*BRIEF*: Reproduce exactly, and only, the lines of the material below running from the line bearing "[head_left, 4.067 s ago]" through the line bearing "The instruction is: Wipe". Leave any pictures out.
——————
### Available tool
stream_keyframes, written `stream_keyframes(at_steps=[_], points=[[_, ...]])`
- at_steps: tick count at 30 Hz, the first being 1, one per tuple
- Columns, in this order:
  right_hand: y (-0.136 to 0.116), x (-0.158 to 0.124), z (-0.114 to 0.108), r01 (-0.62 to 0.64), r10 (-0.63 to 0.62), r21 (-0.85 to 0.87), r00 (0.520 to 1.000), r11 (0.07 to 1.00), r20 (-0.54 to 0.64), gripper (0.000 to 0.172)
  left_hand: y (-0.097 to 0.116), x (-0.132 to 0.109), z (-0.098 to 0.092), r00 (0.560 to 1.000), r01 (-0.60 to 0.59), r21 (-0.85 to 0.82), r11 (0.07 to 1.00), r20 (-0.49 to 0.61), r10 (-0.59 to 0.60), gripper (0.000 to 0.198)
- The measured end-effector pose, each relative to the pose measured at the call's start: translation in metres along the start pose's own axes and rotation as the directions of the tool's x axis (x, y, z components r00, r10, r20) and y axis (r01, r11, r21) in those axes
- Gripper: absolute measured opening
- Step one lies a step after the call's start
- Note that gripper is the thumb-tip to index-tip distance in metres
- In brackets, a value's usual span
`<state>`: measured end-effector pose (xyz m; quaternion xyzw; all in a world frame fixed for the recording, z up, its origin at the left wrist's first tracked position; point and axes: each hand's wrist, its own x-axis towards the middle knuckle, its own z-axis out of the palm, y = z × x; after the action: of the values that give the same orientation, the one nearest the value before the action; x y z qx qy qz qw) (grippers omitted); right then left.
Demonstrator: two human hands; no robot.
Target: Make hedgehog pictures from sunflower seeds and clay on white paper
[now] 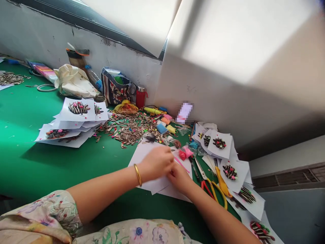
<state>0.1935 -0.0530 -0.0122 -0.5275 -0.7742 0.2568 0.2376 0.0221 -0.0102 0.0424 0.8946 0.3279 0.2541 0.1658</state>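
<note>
My left hand (157,163) and my right hand (180,178) meet above white paper sheets (142,154) on the green table. Both have their fingers bent and pressed together. Whatever lies between them is hidden, and the left hand is slightly blurred. Just beyond the right hand, a thin pink stick (182,165) rests on the paper. Lumps of red clay (182,155) and pink clay (188,151) lie behind it. A wide heap of striped sunflower seeds (132,130) spreads past the left hand.
Scissors (201,169), a black pen (194,169) and a yellow-handled tool (222,183) lie at right. Stacked cards with seed figures stand left (78,117) and right (231,174). A striped bag (114,89), a red flask (140,97) and a cloth bag (76,83) line the wall.
</note>
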Motion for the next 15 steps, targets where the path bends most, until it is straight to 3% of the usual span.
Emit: stream_keyframes(at_steps=[2, 4, 7, 10, 15], points=[[-0.004, 0.009, -0.001, 0.047, -0.046, -0.028, 0.999, 0.999, 0.023, 0.023, -0.038, 0.004, -0.009, 0.98, 0.183, 0.259, 0.948, -0.12, -0.157, 0.013], [-0.009, 0.018, -0.001, 0.062, -0.061, -0.059, 0.998, 0.996, 0.027, 0.025, -0.07, 0.006, -0.016, 0.922, 0.384, 0.417, 0.824, -0.225, -0.316, 0.023], [-0.018, 0.027, 0.001, 0.048, -0.045, -0.091, 0.999, 0.995, 0.03, 0.025, -0.103, 0.004, -0.017, 0.863, 0.503, 0.512, 0.696, -0.251, -0.439, 0.03], [-0.022, 0.03, 0.008, 0.049, -0.042, -0.141, 0.998, 0.989, 0.052, 0.024, -0.115, 0.003, -0.012, 0.846, 0.523, 0.523, 0.672, -0.224, -0.484, 0.031], [-0.022, 0.026, 0.02, 0.099, -0.083, -0.21, 0.993, 0.973, 0.085, 0.023, -0.114, 0.003, -0.007, 0.848, 0.525, 0.489, 0.697, -0.228, -0.478, 0.021]])
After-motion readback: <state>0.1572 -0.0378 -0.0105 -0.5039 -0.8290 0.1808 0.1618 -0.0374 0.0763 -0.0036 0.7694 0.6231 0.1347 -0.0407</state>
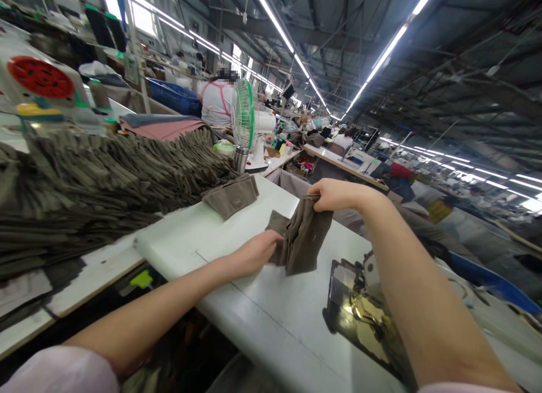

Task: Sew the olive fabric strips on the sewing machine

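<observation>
Several brown-grey fabric pieces (308, 240) stand bunched together over the white sewing table (237, 252). My right hand (328, 195) pinches their top edge from the right. On their left side, my left hand (265, 249) is closed on the edge of a piece of the same fabric (277, 223). Farther back on the table lies another small pile of these fabric pieces (234, 196), with a short light mark on its top face. Fingertips of both hands are partly hidden by the cloth.
A long heap of folded brown-grey pieces (105, 178) fills the left. A sewing machine's metal plate (359, 308) lies right, below my forearm. A green-rimmed fan (245, 116) and a steel flask (241, 160) stand at the back; a person (218, 102) sits beyond.
</observation>
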`<state>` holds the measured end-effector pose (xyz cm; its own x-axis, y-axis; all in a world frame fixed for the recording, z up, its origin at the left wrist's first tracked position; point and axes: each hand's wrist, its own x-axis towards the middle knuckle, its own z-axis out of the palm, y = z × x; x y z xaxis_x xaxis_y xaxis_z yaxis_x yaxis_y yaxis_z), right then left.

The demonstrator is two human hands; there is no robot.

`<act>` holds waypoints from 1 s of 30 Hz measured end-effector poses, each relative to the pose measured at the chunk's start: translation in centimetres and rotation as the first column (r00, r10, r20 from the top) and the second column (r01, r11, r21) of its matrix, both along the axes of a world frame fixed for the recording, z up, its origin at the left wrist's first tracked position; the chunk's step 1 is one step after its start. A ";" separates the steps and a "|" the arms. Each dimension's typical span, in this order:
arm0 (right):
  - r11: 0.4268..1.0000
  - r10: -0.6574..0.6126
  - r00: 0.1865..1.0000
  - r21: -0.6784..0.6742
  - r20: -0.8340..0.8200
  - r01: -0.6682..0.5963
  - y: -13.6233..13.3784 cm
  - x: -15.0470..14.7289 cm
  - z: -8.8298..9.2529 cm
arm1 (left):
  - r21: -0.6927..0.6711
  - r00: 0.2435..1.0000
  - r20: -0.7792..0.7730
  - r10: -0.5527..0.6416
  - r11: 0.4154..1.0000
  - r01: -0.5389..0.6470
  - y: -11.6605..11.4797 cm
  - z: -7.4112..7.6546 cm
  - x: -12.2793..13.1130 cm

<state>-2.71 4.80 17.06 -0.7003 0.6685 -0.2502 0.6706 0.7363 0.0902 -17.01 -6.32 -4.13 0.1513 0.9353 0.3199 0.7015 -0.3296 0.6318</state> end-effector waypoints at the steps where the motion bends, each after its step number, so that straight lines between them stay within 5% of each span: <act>1: 0.999 0.022 1.000 -0.027 -0.023 -0.022 -0.3 0.0 0.4 | -0.029 0.982 0.189 -0.001 1.000 0.006 -0.5 0.3 -0.2; 4: 0.995 0.040 0.997 -0.086 -0.073 -0.046 -0.3 -0.5 0.4 | -0.136 0.747 0.660 -0.085 0.964 0.230 -1.9 1.4 0.1; 7: 0.993 -0.004 0.998 -0.120 -0.059 -0.003 1.1 -1.3 -1.7 | -0.237 0.623 0.782 0.007 0.928 0.287 -2.9 1.6 1.3; 10: 0.989 -0.055 0.998 -0.137 -0.025 0.051 3.0 -2.4 -5.3 | -0.353 0.751 0.621 0.223 0.935 0.014 -2.8 0.7 2.2; 14: 0.989 -0.104 0.993 -0.109 -0.062 0.096 4.7 -4.0 -10.5 | -0.289 0.927 0.107 0.359 0.904 -0.317 -1.7 0.0 2.2; 17: 0.988 -0.114 0.986 -0.115 -0.119 0.100 5.0 -5.0 -13.7 | -0.306 0.899 -0.233 0.371 0.849 -0.430 -1.3 0.5 2.0; 22: 0.969 -0.169 0.968 -0.209 -0.183 0.130 5.6 -5.1 -16.4 | -0.258 0.864 -0.305 0.402 0.838 -0.481 -1.4 0.8 1.9; 25: 0.944 -0.211 0.950 -0.299 -0.231 0.137 6.4 -4.4 -15.7 | -0.196 0.878 -0.155 0.454 0.857 -0.478 -1.1 0.0 1.1; 30: 0.923 -0.258 0.868 -0.375 -0.425 0.090 7.7 -3.7 -13.1 | -0.268 0.818 0.429 0.383 0.919 -0.289 0.2 -0.8 -1.1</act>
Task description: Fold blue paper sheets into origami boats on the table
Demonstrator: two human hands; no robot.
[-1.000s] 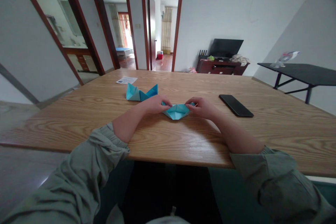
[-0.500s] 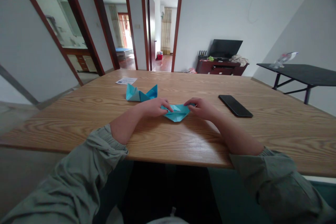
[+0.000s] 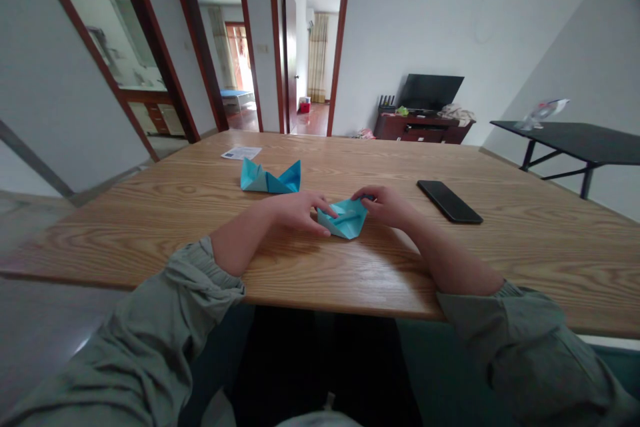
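Observation:
A half-folded piece of light blue paper (image 3: pixel 345 219) lies on the wooden table (image 3: pixel 325 260) in front of me. My left hand (image 3: pixel 300 211) presses on its left edge, fingers curled down onto the paper. At the upper right corner, my right hand (image 3: pixel 385 206) pinches the paper. A finished blue origami shape (image 3: pixel 271 178) with two raised points stands a little behind my left hand, apart from it.
A black phone (image 3: pixel 449 201) lies flat to the right of my right hand. A small white card (image 3: pixel 241 153) sits near the table's far edge. A black side table (image 3: pixel 575 137) stands at the right; two open doorways lie beyond.
The blue paper has turned and its right side has lifted slightly under my fingers. My left hand has slid a little to the right over the paper. The other origami shape has stayed put.

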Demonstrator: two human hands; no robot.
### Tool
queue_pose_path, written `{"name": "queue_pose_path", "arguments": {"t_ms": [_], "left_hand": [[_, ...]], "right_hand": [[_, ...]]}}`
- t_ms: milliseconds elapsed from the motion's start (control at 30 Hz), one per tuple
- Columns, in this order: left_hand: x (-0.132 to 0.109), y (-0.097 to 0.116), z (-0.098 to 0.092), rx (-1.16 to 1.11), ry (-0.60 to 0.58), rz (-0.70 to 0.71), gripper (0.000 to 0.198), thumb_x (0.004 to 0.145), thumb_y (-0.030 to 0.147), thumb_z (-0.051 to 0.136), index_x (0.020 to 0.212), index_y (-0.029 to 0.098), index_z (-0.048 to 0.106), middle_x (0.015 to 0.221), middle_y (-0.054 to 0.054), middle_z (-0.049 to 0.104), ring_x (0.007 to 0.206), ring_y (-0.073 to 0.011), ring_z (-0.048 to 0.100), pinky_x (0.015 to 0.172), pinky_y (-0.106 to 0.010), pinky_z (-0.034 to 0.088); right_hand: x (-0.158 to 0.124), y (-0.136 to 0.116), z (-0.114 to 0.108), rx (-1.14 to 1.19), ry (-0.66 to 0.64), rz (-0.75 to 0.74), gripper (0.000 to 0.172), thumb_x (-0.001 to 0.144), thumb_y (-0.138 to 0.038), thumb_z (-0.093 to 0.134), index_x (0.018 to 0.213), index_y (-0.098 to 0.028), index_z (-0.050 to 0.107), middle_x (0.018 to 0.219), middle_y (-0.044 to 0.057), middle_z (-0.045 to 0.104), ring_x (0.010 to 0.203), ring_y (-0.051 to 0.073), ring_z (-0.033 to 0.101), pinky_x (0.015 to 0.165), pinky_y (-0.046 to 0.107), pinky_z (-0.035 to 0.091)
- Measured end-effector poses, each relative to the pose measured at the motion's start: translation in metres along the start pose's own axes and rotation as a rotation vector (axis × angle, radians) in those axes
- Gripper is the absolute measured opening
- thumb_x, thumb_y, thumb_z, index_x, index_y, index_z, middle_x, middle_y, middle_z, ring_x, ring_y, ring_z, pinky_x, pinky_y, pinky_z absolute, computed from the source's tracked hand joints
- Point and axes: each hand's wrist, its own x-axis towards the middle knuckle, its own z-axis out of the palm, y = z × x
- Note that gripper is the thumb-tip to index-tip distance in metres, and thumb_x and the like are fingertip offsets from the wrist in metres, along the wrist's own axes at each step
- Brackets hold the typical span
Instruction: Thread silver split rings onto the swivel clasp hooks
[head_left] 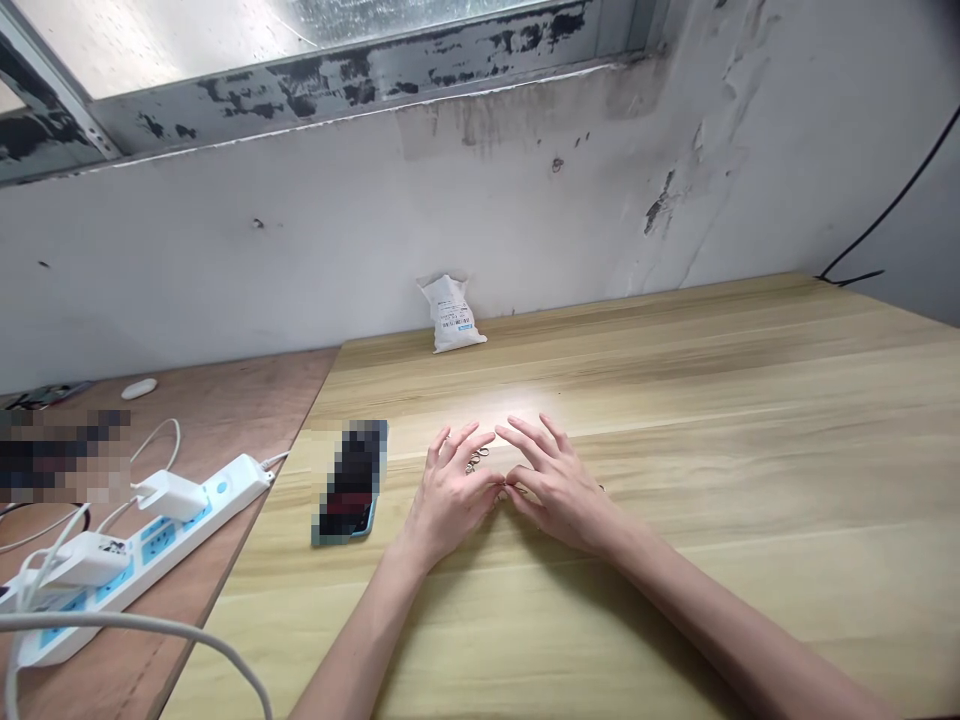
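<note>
Both hands rest close together on the light wooden table. My left hand pinches thumb against forefinger, its other fingers spread. My right hand does the same, and the two pinches meet at one small thing that I cannot make out. Just beyond my left fingers lie a few small metal rings on the table top.
A phone lies left of my left hand. A small white packet leans on the wall at the back. On the darker table at left sit a white power strip with plugged chargers and white cables.
</note>
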Motion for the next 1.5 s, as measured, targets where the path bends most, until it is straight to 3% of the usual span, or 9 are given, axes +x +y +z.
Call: {"name": "queue_pose_path", "arguments": {"t_ms": [333,567,833,1233,1500], "left_hand": [[-0.001,-0.004,-0.004,-0.109,0.004,-0.06,0.014,0.09,0.024,0.06,0.086,0.027,0.072,0.134,-0.003,0.058,0.137,-0.0269,0.038,0.114,-0.054,0.029],[-0.002,-0.003,-0.003,-0.066,-0.047,-0.008,0.013,0.089,0.023,0.06,0.091,0.029,0.072,0.133,-0.003,0.058,0.135,-0.0256,0.041,0.114,-0.052,0.029],[-0.001,-0.009,-0.007,-0.143,-0.009,-0.038,0.012,0.089,0.025,0.062,0.084,0.028,0.073,0.131,-0.003,0.059,0.135,-0.0278,0.041,0.111,-0.053,0.033],[0.001,0.001,-0.006,-0.003,0.032,0.008,0.016,0.09,0.021,0.059,0.079,0.025,0.069,0.123,-0.003,0.064,0.13,-0.0257,0.048,0.114,-0.053,0.028],[0.0,-0.008,-0.015,-0.145,0.033,-0.099,0.011,0.091,0.024,0.06,0.083,0.025,0.069,0.129,-0.004,0.06,0.136,-0.0266,0.04,0.114,-0.055,0.027]], "right_hand": [[0.002,0.01,-0.003,0.086,-0.005,0.033,0.017,0.093,-0.024,0.055,0.082,-0.02,0.068,0.142,0.014,0.049,0.136,0.031,0.04,0.111,0.06,0.03],[0.0,0.002,0.002,0.025,0.016,-0.009,0.014,0.09,-0.02,0.057,0.081,-0.02,0.067,0.141,0.012,0.051,0.137,0.029,0.039,0.114,0.058,0.027],[0.002,0.007,-0.004,0.052,0.018,0.02,0.014,0.092,-0.023,0.057,0.083,-0.021,0.067,0.143,0.011,0.049,0.136,0.028,0.04,0.114,0.057,0.026],[0.0,0.003,-0.003,-0.005,0.041,-0.022,0.016,0.091,-0.021,0.058,0.076,-0.02,0.065,0.14,0.01,0.052,0.137,0.028,0.039,0.116,0.056,0.023],[0.002,0.021,-0.01,0.121,0.032,0.043,0.015,0.094,-0.029,0.056,0.091,-0.022,0.068,0.14,0.013,0.051,0.133,0.029,0.043,0.11,0.058,0.031]]}}
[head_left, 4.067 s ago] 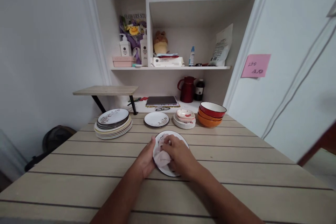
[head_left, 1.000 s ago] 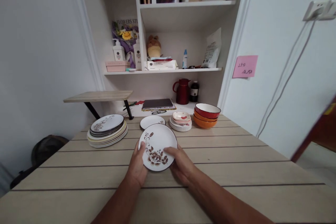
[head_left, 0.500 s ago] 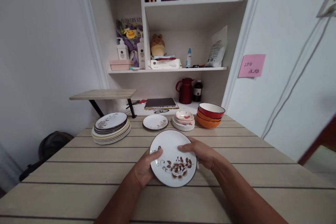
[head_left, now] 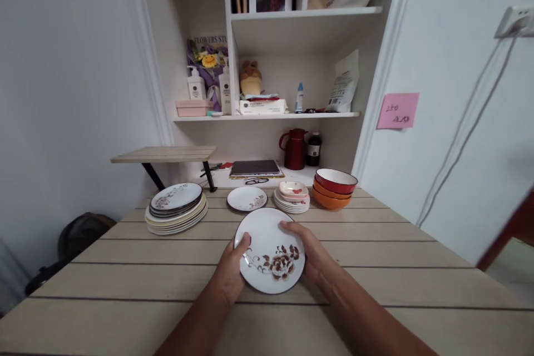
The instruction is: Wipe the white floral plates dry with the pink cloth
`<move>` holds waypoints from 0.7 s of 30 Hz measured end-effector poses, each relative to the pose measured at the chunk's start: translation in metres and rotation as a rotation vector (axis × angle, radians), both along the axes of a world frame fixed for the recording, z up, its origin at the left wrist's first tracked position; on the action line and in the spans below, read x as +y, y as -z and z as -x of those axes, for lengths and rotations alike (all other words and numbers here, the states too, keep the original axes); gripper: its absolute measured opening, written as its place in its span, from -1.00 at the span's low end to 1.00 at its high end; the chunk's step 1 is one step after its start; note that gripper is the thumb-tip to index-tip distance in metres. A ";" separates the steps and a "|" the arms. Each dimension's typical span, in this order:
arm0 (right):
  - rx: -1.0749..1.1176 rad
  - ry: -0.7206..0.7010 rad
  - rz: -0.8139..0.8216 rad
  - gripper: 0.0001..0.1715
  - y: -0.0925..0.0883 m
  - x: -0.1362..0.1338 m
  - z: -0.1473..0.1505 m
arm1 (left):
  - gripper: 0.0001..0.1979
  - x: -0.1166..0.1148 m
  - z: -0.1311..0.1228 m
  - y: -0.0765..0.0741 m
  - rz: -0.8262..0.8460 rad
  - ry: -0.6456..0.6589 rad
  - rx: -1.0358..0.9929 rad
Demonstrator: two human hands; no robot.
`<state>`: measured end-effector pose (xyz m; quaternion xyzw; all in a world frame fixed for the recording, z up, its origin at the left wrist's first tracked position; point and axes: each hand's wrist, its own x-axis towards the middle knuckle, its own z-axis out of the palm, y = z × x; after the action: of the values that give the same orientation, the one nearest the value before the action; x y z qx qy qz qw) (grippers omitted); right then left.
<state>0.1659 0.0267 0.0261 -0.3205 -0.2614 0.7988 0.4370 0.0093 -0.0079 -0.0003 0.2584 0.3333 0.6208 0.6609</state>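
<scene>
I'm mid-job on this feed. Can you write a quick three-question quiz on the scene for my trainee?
1. True or false: the left hand and the right hand both hold the round, white, dark-rimmed plate with brown flowers.
2. In this view, where is the stack of round red and orange bowls relative to the small white dish with a red heart?
A) to its left
B) to its right
C) underneath it
3. Fill the gap: the pink paper note with handwriting is stuck to the white ____.

Key: 1. True. 2. B. 3. wall.
</scene>
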 end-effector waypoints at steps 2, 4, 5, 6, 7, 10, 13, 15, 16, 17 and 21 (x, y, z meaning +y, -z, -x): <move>0.064 -0.029 -0.001 -0.43 0.002 -0.002 0.001 | -0.48 0.002 0.001 0.001 -0.013 -0.016 -0.027; 0.171 -0.078 -0.046 -0.47 0.005 -0.004 0.004 | -0.50 0.005 0.003 0.003 -0.020 -0.032 -0.072; 0.228 -0.105 -0.071 -0.48 0.007 -0.006 0.007 | -0.51 0.007 0.005 0.003 -0.022 -0.038 -0.101; 0.277 -0.133 -0.090 -0.49 0.008 -0.007 0.010 | -0.52 0.009 0.007 0.004 -0.023 -0.042 -0.129; 0.315 -0.156 -0.105 -0.50 0.010 -0.007 0.012 | -0.53 0.010 0.008 0.004 -0.023 -0.043 -0.155; 0.355 -0.171 -0.189 -0.47 0.012 -0.010 0.019 | -0.54 0.012 0.011 0.005 -0.019 -0.055 -0.201; 0.294 -0.156 -0.342 -0.30 0.014 -0.012 0.023 | -0.56 0.013 0.012 0.005 -0.004 -0.082 -0.211; 0.227 -0.178 -0.417 -0.16 0.017 -0.014 0.024 | -0.58 0.014 0.013 0.006 0.019 -0.107 -0.217; 0.189 -0.191 -0.440 -0.13 0.018 -0.015 0.025 | -0.58 0.014 0.014 0.006 0.032 -0.124 -0.228; 0.141 -0.204 -0.455 -0.14 0.020 -0.015 0.026 | -0.59 0.015 0.015 0.006 0.047 -0.144 -0.244; -0.083 -0.259 -0.465 -0.37 0.020 -0.018 0.022 | -0.59 0.018 0.025 0.004 0.074 -0.236 -0.301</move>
<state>0.1442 0.0084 0.0061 -0.2077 -0.4944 0.7527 0.3820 -0.0154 0.0102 -0.0043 0.0974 0.2812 0.7129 0.6350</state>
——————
*ANSWER SECTION*:
[head_left, 4.067 s ago] 
[head_left, 1.000 s ago] 
[head_left, 0.500 s ago] 
[head_left, now] 
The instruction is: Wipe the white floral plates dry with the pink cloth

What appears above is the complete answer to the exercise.